|Title||The paradoxes of the theory of imprévision in the new French law of contract: a judicial deterrent?|
As part of the reform of the law of contracts,the theory of imprévision is now enshrined in Article 1195 CC of the French Civil Code. The novelty of this article lies essentially in the new judicial power of review. As this paper shows, Article 1195 CC raises three paradoxes:the first one in the nature of the article itself as a default rule that encourages a voluntary ex-ante contractual solution over a judicial solution through careful pre-emptive drafting;the second at the renegotiation phase as the affected party has the right to request renegotiation whereas the other contracting party the right to refuse to renegotiate; and the third in the new judicial powers that play as a deterrent and favour an ex-post contractual solution through renegotiation.

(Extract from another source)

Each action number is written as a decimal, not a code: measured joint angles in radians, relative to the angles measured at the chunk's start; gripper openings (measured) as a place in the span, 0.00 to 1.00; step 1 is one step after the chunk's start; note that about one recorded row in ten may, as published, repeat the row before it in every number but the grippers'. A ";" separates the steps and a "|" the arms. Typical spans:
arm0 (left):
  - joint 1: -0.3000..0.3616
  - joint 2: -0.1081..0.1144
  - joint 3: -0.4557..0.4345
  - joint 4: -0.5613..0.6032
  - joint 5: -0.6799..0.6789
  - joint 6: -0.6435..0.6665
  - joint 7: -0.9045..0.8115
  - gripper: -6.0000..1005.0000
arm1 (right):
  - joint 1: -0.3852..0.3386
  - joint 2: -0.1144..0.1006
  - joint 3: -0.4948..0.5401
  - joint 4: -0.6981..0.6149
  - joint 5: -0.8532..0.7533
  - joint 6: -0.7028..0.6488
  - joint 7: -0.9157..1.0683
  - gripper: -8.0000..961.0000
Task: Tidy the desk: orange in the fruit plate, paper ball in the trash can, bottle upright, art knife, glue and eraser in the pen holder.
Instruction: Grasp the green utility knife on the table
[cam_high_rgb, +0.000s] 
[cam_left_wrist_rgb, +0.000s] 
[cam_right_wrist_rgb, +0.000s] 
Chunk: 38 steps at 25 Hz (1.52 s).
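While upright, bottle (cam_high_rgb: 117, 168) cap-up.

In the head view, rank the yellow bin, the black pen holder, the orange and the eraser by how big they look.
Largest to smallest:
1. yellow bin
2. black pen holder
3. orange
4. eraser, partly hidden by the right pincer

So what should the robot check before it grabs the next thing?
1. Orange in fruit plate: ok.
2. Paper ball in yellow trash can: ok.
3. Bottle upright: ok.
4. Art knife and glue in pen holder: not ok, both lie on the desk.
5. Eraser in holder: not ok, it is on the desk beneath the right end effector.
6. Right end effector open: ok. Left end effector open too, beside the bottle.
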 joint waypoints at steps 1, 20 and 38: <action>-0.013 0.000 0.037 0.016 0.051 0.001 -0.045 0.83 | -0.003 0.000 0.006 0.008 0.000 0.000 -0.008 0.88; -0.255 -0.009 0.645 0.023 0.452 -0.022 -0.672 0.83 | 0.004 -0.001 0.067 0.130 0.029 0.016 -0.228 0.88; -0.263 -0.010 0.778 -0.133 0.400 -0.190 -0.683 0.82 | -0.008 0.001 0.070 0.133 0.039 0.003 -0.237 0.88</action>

Overall, this article demonstrates a clear bias for a private contractual and negotiated solution (over a judicial one). Small and medium sized businesses are likely to avail themselves of the new framework to redefine their contractual relationship. By contrast, larger commercial enterprises are further incentivised to enhance their self-reliance by boosting forward-looking contractual and expert determination provisions dealing with changed circumstances. The fear of a snowball effect with the provision generating a a more interventionist judicial attitude appears therefore exaggerated.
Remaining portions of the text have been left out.